Y es que ciertamente, en un sentido ambiguo, parece un valor positivo la frialdad, la asepsis, la supuesta objetividad en la recreación de un período que más que mostrar a tal período muestra con más exactitud el hoy, dónde y desde dónde se realiza. O se busca la asepsis de un quirófano o la hipertrofia de nuestra propia visión de nosotros mismos con sus características estéticas, ¿éticas?, en donde la violencia (su exaltación, los recursos técnicos de su filmación, cada vez más realistas) y nuestra propia autocompresión como cultura son el verdadero director de todos y cada uno de los filmes que abordan, eso sí, desde lugares y con materiales muy dispares, la antigüedad grecolatina, la cual, fecunda no solo en argucias y en mitos, es la génesis velada, transformada, a su modo, pervertida (tradutore/traditore), incluso, si se quiere, a nivel arquetípico (veáse Edipo, pero cuidado, no en la versión, excelente, de Pier Paolo Passolini) de lo que sea, si aún es, Occidente y si tiene algo que ver con nosotros, o nosotros con él.

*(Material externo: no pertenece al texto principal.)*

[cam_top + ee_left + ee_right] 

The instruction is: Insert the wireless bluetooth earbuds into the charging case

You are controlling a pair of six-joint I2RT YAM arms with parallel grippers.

La tesis, en sentido fuerte, del siguiente artículo es que una obra fílmica no necesita representar la realidad, o una realidad determinada, para hacerla presente, que una visión “extremadamente” subjetiva, personal, lírica, surrealista o lo que se quiera puede dar cuenta de la cosa con más fidelidad, con más rigor, que un discurso narrativo creado según los estandarts de la industria (a los que medios no le faltan) que ya parecen intercambiables con los de la realidad, o que,incluso, fundan esta.

Que podemos ver en Titus de Julie Taymor –película que, sin embargo, cuenta con un budget considerable, la protagoniza Anthony Hopkins– la adaptación de la obra Tito Andrónico de Shakespeare desde unos parámetros posmodernos declarados y explícitos que, en una suerte de ejercicio de triple lectura, la de la Roma tardía en decadencia por Shakespeare, la nuestra de ambas, y la del director de las otras dos, nos llega, desde toda su distorsión, la misma distorsión cruda de aquellos tiempos, todos enlazados: el de la Inglaterra isabelina, el de su lectura de Roma como modelo clásico y el nuestro propio.

“Cuando la sensibilidad es la recreación más exacta…” Con esto pienso en la película el Satyricon de Fellini, adaptación de la novela homónima del malogrado Petronio, y cuyo texto nos ha llegado fragmentariamente (con un notable intento de falsificación de las partes perdidas por un latinista militar del XVIII). La sensibilidad, el imaginario de Fellini, hace una aproximación rigurosa, excelentemente documentada a todos los niveles (desde el lingüístico, el arquitectónico, la simbología y el ritualismo religioso, la historia…), a la vez que está investida de todo un inventario onírico simbolista propio, y, por ende, el de una época, quizás la última, donde se podían hacer ese tipo de películas con los recursos de un gran productor. Siempre es el “ayer en el hoy”, pero no es el hoy quien desnuda el ayer sino el ayer quien nos muestra una radiografía del hoy.

La escena del suicidio del pater familias, ante la caída en desgracia con el nuevo emperador, después de liberar a todos sus esclavos y encomendarles la vida de sus hijos, mientras Lucía Bosé recita los versos de Adriano: “Animula, vagula, blandula / Hospes comesque corporis /Quae nunc abibis in loca /Pallidula, rigida, nudula, /Nec, ut soles, dabis iocos…” (“Mínima alma mía, tierna y flotante / huésped y compañera de mi cuerpo / descenderás a esos parajes pálidos, rígidos y desnudos, / donde habrás de renunciar a los juegos de antaño.” Traducción atribuida a Cortázar), se recita ante un pavo real, símbolo sagrado asociado a Deméter en Roma (y representación de la resurrección en el incipiente cristianismo) es uno de los espejos que nos devuelven nuestro propio rostro, individual y colectivo.